This very large box is in brown leather with large 14k yellow gold hoops.
The setting is not hallmarked but has been acid tested (negative at 18k but the touch takes time to fade; positive at 14k).
Two magnificent portraits adorn the lid and the bottom of the box. They are two portraits of women, perhaps a mother and her daughter.
They are dressed in fairly simple shirt dresses that were fashionable at the very end of the 18th century.
The woman depicted on the lid is older, she is depicted in a bust, slightly turned to her right. Her hair is covered with a large knotted ribbon letting a cascade of curls escape. She is seated on an armchair whose back can be seen with a knife-blade trim.
In the background, the woman is younger, the woman has the same posture with a slightly more developed shirt dress. She is wearing a large scarf forming a hat and letting loose curly hair comparable to the previous portrait.
She is sitting on an armchair with a scrolled back.
Both women seem to sketch a small smile, a pensive air with their gaze lost in the distance. A great softness and serenity emerge from these portraits.
These two portraits are not signed but the very high quality of the production and certain stylistic details call to mind the name of Jean-Jacques Karpff.
Jean-Jacques Karpff is a miniaturist painter and draftsman born in 1770 in Colmars and died in Versailles in 1829. A student of Jacques-Louis David, he is considered one of the most gifted portraitists of his time. He presented a portrait of the Empress Josephine at the 1808 Salon, which made his master say "one cannot push the art of drawing any further".
His miniatures are always executed in grisaille and he represents his subjects with remarkable accuracy, supported by great technical virtuosity.
Nicknamed Casimir, it is said that this name was given to him by studio comrades who found his surname unpronounceable.
We observe on these two portraits aesthetic and technical characteristics typical of the work of Jean-Jacques Karpff.
The most obvious "trademark" of Karpff is this work of shading with hatching. If this technique is very visible on the works on ivory, it is more discreet, finer, with the portraits on paper. We observe it in particular on the dresses and coats of the two women and to a lesser extent on the backgrounds.

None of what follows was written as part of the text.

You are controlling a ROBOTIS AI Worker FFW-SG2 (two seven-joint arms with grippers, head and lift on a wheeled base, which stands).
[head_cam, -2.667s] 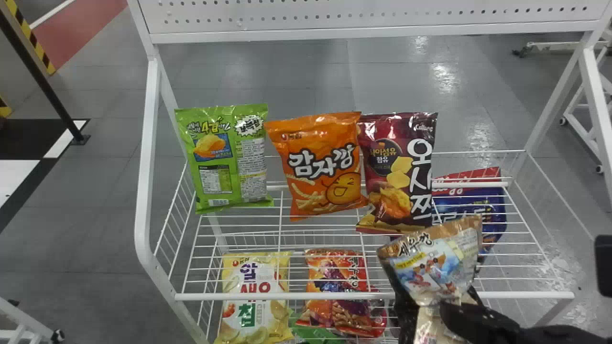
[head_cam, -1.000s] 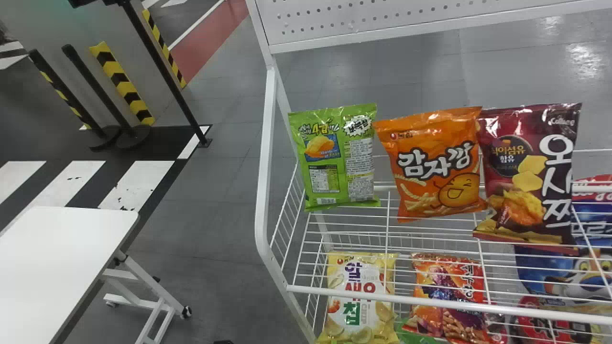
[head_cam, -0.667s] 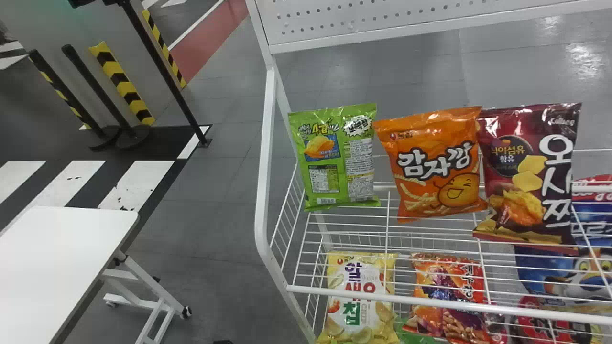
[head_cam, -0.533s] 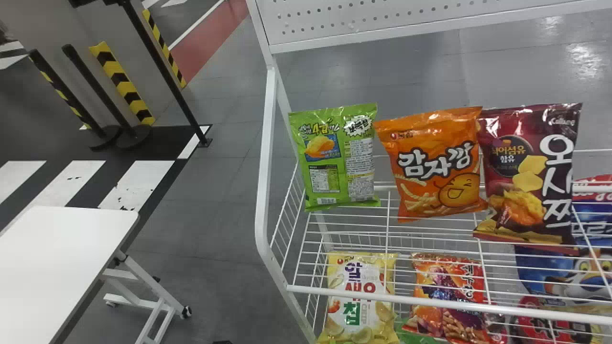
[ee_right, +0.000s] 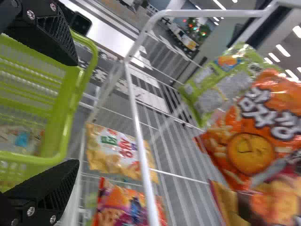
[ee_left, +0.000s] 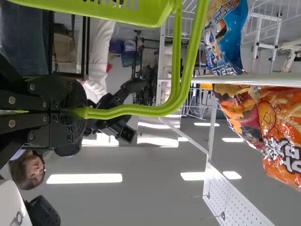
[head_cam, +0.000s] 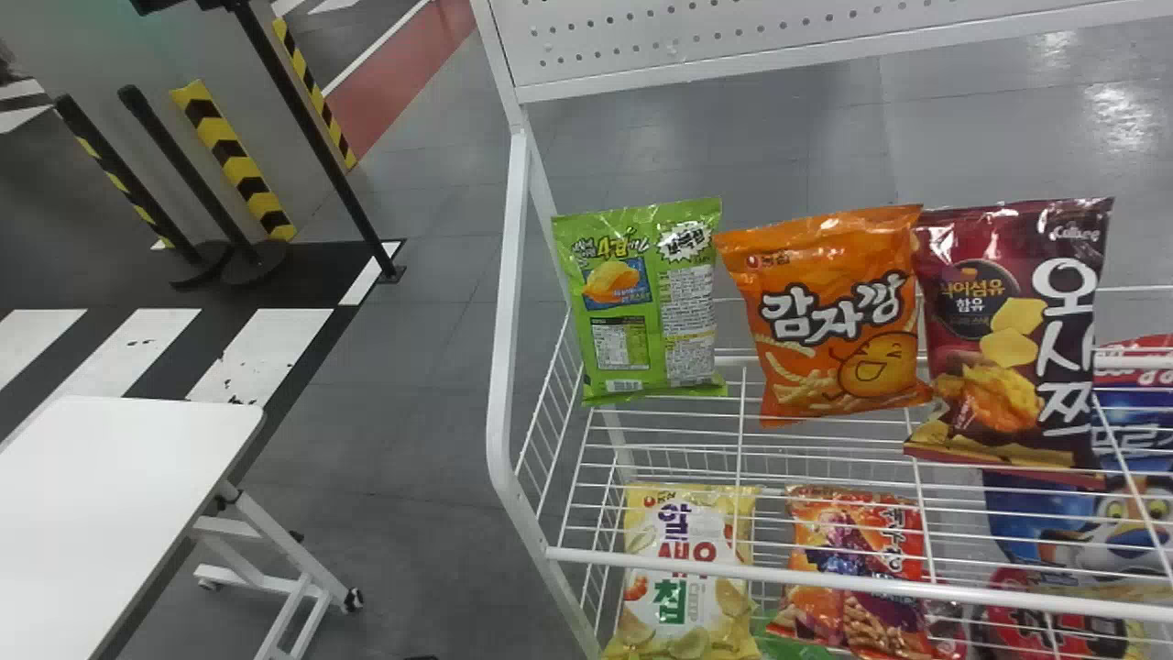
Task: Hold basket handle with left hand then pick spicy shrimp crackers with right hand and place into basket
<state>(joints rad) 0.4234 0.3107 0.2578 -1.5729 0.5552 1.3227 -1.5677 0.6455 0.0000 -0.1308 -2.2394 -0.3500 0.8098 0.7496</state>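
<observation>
Basket handle (ee_left: 141,110) sits pinched in the left claw (ee_left: 79,112), so the holding step looks settled and the pick seems in hand. The right claw (ee_right: 75,113) is spread wide near the green basket (ee_right: 60,110), nothing pinched in it. The spicy shrimp crackers (head_cam: 829,536) (the red packet, I judge) lie below the upper wire shelf (head_cam: 687,566), beside the yellow snack bag (head_cam: 687,522). Next, the right claw needs to go in under that shelf and close on the packet.
</observation>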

The curly hair is, as in many referenced works, very finely executed with tight curls and a great shine rendered by the white background left in reserve.
We also find thin lips and noses with frank, almost sharp lines, complex and realistic draperies or even very light highlights of white gouache.
The attention to detail characteristic of the artist is found in all these elements but also in the care given to the backs of the armchairs on which the subjects pose.
See for comparison, the portrait of Count Jean-Charles Joseph de Laumond and the Countess of Laumond, kept at the Unterlinden museum in Colmar (inv 99.8.1); the portrait of Jacques-Louis Etienne de Reise and Colette Thérèse Godefroy de Suresnes (private collection) or the Portrait of Jean-Jacques de Reiset (private collection).
Part of Casimir's production consists of tondo portraits on rectangular sheets. These two portraits may come from these works, cut out to be integrated into this box because the portraits are slightly smaller than the views. These sheets were signed under the portrait, which may explain the absence of a signature on our box.
Magnificent box made of precious materials, with large gold hoops contrasting admirably with the brown tortoiseshell, sublimated by these two incredible miniatures attributed with almost certainty to one of the greatest portraitists of the turn of the 18th century.
The photos do not pay homage to the artist's hand and it is difficult to render all the talent and finesse.
8.1 cm in diameter
7 cm in diameter for the portraits only
2.7 cm thick
109.8 grams gross
Good condition. The tortoiseshell has moved over time and caused small cracks and the lifting of the frames containing the portraits. Some brown stains, very light at the bottom. Ripples in the sheets of paper.
Hand delivery in Paris or insured Colissimo shipping.